Three successive Premier League titles and a Champions League crown have seduced the football world into believing City have built an eternal monolith. In truth, their transfer strategy—obsessed with system-fit players to the exclusion of all else—has created a squad with no margin for error. When the key cogs break, the whole apparatus splutters.

The system-fit delusion: why Robben isn't coming

Pep Guardiola's City do not sign stars; they sign components. Every recruit must fit the geometric blueprint: inverted full-backs, false nines, interior midfielders who can receive in a half-turn. This produced the glory years, but it also means the squad lacks the raw, individual brilliance that solves matches when the system fails. Whereas Liverpool under Klopp could turn to Mohamed Salah's isolation brilliance, City have no equivalent.

The data back this. In the 2023-24 season, City's goals per game dropped from 2.3 to 1.8 when Kevin De Bruyne was absent. Without his diagonal passes and late surges, the attack became predictable. City's solution? Sign Matheus Nunes—another system-fit midfielder who cannot replicate De Bruyne's unique threat. The squad is a collection of specialists, not problem-solvers.

The academy mirage: selling the future for accounting tricks

City's academy is often cited as a model, but the numbers tell a different story. Since Guardiola's arrival, only Phil Foden has become a first-team regular from the youth ranks. The likes of Cole Palmer, James Trafford, and Romeo Lavia were sold for pure profit—£120m combined—but their departures leave the first team thin. Selling homegrown talent is clever PSR management, but it robs the squad of organic depth.

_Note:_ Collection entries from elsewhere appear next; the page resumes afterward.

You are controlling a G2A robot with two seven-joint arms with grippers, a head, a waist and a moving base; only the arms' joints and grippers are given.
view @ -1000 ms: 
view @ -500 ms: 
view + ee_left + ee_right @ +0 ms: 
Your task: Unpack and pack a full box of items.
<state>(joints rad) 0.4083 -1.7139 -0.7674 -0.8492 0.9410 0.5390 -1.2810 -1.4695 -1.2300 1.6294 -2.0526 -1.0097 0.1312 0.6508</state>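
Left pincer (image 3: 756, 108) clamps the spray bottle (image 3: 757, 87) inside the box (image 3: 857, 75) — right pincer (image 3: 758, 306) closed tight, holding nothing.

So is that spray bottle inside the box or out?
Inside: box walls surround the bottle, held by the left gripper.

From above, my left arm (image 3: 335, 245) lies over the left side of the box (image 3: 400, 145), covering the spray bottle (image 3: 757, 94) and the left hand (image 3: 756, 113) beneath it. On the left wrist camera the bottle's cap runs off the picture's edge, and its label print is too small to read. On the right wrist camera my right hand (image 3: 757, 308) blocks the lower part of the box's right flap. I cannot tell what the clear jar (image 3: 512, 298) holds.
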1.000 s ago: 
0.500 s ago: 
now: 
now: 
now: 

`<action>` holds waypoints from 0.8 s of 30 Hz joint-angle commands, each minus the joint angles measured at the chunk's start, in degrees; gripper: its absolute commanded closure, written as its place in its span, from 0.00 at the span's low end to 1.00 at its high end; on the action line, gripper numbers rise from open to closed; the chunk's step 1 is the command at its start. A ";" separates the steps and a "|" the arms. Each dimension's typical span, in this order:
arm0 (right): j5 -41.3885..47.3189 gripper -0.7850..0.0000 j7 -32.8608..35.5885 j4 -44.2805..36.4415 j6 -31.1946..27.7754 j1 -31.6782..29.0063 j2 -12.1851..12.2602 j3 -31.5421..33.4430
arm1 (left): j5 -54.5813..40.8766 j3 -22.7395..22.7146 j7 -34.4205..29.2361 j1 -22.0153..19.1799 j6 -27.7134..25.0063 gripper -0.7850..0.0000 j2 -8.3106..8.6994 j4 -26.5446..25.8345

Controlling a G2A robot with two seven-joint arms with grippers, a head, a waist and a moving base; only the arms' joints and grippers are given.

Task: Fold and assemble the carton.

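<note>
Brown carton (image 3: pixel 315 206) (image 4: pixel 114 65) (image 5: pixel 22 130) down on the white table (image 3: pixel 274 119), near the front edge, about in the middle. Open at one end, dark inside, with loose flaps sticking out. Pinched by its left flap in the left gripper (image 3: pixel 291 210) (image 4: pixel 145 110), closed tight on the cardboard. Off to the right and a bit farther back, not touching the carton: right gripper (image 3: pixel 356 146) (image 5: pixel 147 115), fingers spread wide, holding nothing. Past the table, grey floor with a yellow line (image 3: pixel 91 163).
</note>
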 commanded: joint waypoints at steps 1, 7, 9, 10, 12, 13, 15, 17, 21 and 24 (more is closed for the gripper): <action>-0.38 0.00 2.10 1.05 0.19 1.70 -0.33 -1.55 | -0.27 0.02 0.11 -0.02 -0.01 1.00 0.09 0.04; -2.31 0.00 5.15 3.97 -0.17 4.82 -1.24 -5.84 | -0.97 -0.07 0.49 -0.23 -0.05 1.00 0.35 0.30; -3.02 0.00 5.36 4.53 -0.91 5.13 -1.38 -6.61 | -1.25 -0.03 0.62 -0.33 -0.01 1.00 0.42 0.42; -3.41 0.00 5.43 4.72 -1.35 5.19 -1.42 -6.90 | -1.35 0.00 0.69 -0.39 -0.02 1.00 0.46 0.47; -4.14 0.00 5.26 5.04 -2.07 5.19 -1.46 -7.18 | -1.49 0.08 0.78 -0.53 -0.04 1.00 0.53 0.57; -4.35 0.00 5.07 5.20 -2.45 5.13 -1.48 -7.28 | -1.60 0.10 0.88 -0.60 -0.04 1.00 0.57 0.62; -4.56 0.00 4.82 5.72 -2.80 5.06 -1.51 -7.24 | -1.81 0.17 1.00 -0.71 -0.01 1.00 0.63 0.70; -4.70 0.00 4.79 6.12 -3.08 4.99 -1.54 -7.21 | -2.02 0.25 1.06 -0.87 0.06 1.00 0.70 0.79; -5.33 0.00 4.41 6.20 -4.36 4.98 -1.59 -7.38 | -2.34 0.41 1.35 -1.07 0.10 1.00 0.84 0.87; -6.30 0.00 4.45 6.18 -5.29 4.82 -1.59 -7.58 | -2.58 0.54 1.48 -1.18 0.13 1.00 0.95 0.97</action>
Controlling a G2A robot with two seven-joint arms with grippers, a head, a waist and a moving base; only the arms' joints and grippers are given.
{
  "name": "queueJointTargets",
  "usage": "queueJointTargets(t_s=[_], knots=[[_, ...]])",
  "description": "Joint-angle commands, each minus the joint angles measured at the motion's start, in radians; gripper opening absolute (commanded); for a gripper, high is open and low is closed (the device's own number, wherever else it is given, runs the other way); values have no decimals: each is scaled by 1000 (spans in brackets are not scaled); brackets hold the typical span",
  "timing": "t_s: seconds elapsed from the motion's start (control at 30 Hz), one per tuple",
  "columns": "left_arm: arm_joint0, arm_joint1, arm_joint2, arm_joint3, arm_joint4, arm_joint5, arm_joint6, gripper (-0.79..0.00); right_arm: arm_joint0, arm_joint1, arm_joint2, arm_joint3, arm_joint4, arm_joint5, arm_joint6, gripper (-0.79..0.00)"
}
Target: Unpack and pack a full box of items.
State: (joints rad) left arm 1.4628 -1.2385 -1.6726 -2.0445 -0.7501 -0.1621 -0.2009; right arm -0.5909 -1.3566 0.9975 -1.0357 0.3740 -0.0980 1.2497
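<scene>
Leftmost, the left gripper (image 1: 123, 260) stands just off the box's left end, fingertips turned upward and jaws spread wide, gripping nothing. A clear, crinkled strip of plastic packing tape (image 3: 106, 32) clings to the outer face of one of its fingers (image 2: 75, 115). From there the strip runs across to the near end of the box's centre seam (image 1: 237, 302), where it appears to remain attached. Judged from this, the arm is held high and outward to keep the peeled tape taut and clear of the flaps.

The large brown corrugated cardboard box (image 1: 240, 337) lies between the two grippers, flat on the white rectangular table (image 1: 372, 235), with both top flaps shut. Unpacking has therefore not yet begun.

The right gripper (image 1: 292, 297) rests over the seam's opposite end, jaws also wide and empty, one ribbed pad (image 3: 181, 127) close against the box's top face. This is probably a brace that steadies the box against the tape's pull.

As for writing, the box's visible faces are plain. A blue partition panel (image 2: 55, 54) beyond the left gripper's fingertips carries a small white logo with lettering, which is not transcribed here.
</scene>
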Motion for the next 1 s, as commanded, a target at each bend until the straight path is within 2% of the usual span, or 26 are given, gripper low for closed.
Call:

  • Cole Palmer: sold for £42.5m to Chelsea. Now arguably Chelsea's best player.
  • James Trafford: £19m to Burnley. City's fourth-choice keeper replaced by a €20m signing.
  • Romeo Lavia: £58m to Liverpool. City's midfield depth reduced to ageing bodies and injury-prone players.

The academy is an asset-stripping engine, not a development pathway. City generate profit but sacrifice resilience. When injuries hit, there is no Palmer to step in—only the mercenaries bought to fit a rigid system.

The counter: City's success disproves the critique

Critics will point to the trophies. Four of the last five Premier League titles, a Champions League, the treble. How can a fragile machine achieve that? The answer is luck and a generational coach. Guardiola's tactical genius masked the structural flaws. When he leaves—and his contract expires in 2025—the system-fit players will struggle to adapt. Without a manager who can orchestrate the specific movements, the specialists become ordinary. Look at Barcelona after Guardiola: the Pep-specific squad collapsed into mediocrity.

City's transfer strategy is a bet on managerial continuity. The club has no Plan B. If Guardiola stays, the machine purrs. If he leaves, the £800m squad will need a rebuild few clubs can afford. The lack of individual brilliance, of players who can create something from nothing, will be exposed.

The bet that will be lost

By summer 2026, Manchester City will have undergone a major squad overhaul because the current strategy is unsustainable. Kevin De Bruyne and Bernardo Silva will be gone; the replacements—Savio, Oscar Bobb, Nunes—are system-fit players who lack the highest ceiling. I predict City will finish outside the top three in 2025-26, with Guardiola gone and the transfer strategy exposed as the brittle foundation it is. The machine will grind to a halt.